Collection entries:
[Start of Attachment]

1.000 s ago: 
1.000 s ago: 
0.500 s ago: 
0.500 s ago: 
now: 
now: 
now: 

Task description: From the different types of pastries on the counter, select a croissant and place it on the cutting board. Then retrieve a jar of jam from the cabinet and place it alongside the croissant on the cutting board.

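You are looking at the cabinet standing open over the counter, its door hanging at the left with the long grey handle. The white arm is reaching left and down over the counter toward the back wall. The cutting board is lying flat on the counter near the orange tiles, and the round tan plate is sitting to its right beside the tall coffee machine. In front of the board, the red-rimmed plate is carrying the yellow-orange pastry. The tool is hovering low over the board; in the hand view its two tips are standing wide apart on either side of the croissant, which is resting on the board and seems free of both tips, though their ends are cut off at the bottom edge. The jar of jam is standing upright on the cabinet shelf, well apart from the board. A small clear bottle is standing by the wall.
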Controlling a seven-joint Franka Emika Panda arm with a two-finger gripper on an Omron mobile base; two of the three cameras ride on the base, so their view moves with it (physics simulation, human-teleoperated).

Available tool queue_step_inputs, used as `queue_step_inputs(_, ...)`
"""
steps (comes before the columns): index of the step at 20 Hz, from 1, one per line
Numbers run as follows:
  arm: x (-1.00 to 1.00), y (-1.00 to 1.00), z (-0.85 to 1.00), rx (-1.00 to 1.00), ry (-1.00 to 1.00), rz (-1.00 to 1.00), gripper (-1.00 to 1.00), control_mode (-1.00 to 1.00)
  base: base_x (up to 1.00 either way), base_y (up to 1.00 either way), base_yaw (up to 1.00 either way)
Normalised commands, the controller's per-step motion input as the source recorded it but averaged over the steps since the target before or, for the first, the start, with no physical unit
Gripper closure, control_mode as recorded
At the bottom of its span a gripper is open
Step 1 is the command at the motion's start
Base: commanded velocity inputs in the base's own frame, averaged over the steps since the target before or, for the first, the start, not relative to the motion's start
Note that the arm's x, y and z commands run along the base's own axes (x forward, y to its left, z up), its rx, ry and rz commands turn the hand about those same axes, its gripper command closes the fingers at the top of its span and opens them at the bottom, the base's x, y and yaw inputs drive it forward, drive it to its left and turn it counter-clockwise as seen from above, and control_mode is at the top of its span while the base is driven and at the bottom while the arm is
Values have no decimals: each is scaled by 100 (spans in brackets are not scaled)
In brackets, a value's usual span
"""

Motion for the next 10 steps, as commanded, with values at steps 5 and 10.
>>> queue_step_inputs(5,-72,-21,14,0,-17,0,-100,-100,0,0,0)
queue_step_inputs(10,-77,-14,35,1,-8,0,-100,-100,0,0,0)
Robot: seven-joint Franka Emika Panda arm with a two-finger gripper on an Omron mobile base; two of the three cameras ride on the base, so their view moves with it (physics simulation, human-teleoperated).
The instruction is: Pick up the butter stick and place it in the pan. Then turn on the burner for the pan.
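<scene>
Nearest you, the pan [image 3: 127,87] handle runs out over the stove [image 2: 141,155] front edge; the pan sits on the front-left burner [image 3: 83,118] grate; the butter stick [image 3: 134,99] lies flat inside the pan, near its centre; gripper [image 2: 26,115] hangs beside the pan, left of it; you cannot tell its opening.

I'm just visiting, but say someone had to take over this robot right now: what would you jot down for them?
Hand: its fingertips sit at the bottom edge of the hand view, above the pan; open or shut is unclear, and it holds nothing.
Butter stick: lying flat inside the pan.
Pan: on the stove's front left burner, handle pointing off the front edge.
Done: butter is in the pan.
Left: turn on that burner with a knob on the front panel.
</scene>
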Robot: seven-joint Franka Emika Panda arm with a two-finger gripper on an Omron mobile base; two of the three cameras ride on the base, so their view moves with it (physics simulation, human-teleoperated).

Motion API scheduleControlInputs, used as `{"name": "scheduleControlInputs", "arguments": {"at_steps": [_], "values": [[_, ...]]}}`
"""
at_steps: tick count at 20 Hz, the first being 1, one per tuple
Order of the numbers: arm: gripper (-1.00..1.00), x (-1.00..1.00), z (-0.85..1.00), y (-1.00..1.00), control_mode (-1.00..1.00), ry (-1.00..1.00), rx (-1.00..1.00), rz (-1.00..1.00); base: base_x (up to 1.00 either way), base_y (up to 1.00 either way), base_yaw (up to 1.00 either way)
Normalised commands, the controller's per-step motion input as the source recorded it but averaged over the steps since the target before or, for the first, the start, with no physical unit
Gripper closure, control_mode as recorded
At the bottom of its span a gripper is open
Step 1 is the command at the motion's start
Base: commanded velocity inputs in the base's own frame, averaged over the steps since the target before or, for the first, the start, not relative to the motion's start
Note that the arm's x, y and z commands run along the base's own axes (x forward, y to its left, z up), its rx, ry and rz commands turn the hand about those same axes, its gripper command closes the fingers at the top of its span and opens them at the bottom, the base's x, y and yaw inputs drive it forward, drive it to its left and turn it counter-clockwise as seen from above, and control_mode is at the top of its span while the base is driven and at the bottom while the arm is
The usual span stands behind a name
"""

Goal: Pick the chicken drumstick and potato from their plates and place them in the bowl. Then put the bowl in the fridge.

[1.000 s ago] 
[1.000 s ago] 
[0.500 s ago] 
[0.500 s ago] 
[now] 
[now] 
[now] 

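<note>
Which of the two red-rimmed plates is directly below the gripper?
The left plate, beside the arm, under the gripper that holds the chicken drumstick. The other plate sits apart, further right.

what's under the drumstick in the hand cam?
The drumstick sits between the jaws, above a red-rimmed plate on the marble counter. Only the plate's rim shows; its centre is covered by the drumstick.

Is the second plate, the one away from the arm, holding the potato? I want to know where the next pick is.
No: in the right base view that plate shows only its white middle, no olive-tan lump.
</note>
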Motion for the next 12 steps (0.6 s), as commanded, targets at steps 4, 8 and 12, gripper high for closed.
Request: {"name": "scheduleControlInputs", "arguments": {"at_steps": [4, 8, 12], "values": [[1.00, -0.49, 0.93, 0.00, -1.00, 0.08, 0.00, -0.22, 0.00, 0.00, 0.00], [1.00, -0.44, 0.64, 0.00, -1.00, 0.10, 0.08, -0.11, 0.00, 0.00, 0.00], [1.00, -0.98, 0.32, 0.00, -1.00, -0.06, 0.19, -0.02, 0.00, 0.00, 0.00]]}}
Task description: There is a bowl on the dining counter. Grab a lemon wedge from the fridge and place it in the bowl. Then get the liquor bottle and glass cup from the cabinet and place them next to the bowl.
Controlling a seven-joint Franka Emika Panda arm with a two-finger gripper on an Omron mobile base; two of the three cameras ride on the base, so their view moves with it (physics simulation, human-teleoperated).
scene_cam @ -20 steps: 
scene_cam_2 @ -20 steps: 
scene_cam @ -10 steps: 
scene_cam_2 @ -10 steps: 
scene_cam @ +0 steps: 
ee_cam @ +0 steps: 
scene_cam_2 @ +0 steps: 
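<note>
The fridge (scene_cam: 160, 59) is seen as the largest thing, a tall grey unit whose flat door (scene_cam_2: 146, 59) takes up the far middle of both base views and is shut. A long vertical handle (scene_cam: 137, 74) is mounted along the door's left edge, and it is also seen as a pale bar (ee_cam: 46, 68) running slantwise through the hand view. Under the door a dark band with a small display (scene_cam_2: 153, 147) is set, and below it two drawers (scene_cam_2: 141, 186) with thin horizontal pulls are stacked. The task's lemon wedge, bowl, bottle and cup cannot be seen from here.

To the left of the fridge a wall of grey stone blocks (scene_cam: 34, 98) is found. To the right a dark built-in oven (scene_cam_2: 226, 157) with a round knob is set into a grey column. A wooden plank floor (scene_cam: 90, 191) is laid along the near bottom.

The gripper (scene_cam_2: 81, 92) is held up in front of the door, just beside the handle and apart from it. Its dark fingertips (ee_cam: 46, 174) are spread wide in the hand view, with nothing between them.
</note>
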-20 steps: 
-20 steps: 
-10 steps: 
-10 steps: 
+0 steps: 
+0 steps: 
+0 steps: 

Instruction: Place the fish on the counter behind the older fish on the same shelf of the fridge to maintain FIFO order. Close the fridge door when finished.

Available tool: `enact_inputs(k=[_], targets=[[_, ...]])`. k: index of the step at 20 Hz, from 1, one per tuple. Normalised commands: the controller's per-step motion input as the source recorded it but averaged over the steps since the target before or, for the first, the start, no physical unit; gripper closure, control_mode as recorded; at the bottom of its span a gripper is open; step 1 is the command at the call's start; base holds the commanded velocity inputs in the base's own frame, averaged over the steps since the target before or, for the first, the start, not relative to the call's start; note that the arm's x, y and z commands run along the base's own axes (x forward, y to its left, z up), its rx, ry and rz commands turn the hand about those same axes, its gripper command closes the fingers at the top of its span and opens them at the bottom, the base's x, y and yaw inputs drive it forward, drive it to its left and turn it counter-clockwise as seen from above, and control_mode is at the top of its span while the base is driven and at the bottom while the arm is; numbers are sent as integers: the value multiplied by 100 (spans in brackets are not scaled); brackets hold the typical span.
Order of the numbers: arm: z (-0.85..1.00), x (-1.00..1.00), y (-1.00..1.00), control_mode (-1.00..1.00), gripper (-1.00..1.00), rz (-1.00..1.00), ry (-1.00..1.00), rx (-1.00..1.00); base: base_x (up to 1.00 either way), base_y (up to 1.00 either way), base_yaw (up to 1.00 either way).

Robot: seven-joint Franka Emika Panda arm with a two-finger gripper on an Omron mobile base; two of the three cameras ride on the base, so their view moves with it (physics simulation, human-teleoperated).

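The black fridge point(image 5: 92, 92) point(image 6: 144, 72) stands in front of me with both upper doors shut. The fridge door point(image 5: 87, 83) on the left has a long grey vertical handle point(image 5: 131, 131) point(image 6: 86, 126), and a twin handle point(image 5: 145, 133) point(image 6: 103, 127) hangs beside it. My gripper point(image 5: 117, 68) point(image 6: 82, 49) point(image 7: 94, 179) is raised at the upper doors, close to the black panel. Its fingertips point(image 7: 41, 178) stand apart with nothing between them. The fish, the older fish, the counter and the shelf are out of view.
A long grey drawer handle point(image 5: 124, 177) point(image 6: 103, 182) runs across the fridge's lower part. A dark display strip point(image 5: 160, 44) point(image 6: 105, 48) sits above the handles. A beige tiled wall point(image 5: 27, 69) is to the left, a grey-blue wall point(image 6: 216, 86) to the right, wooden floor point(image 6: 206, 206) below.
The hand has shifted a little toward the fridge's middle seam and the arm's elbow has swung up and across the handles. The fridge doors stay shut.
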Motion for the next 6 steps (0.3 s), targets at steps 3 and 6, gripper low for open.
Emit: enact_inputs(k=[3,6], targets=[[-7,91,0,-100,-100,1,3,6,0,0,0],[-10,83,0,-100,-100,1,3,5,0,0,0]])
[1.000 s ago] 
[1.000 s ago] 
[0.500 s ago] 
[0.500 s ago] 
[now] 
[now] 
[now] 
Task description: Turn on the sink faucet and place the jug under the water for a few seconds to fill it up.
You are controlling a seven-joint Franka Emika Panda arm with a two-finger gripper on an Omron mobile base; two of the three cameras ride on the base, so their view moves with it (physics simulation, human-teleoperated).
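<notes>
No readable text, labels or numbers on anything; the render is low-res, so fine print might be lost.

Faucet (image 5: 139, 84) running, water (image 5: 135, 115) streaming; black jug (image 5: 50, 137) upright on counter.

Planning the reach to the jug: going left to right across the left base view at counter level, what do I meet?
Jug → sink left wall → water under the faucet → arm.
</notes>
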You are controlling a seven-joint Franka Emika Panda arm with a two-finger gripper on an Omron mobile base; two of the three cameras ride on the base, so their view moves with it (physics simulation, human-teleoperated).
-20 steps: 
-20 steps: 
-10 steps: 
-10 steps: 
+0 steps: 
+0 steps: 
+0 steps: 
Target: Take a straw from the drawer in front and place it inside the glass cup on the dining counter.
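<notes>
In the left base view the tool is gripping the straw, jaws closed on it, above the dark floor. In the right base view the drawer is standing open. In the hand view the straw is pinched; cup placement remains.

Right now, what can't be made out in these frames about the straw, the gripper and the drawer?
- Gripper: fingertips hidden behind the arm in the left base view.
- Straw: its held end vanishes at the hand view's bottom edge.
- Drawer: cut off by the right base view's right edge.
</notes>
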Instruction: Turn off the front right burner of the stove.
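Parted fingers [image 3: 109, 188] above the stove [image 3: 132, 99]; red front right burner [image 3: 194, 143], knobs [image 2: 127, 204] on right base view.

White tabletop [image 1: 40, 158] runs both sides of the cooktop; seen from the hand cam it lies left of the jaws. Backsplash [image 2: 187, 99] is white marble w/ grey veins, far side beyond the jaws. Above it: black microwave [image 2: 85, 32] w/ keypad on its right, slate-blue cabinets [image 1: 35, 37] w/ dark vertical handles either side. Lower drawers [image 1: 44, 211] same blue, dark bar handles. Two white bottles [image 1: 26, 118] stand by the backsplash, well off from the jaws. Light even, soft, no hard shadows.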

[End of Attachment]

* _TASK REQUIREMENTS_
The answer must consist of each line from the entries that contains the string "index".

* _OUTPUT BELOW_
steps (comes before the columns): index of the step at 20 Hz, from 1, one per line
Available tool: `enact_inputs(k=[_], targets=[[_, ...]])`. k: index of the step at 20 Hz, from 1, one per tuple. Normalised commands: the controller's per-step motion input as the source recorded it but averaged over the steps since the target before or, for the first, the start, no physical unit; gripper closure, control_mode as recorded; at the bottom of its span a gripper is open; step 1 is the command at the call's start; base holds the commanded velocity inputs in the base's own frame, averaged over the steps since the target before or, for the first, the start, not relative to the call's start; note that the arm's x, y and z commands run along the base's own axes (x forward, y to its left, z up), its rx, ry and rz commands turn the hand about those same axes, its gripper command closes the fingers at the top of its span and opens them at the bottom, the base's x, y and yaw inputs drive it forward, drive it to its left and turn it counter-clockwise as seen from above, and control_mode is at the top of its span while the base is driven and at the bottom while the arm is; numbers are sent as integers: the value multiplied by 100 (spans in brackets are not scaled); brackets hold the typical span.

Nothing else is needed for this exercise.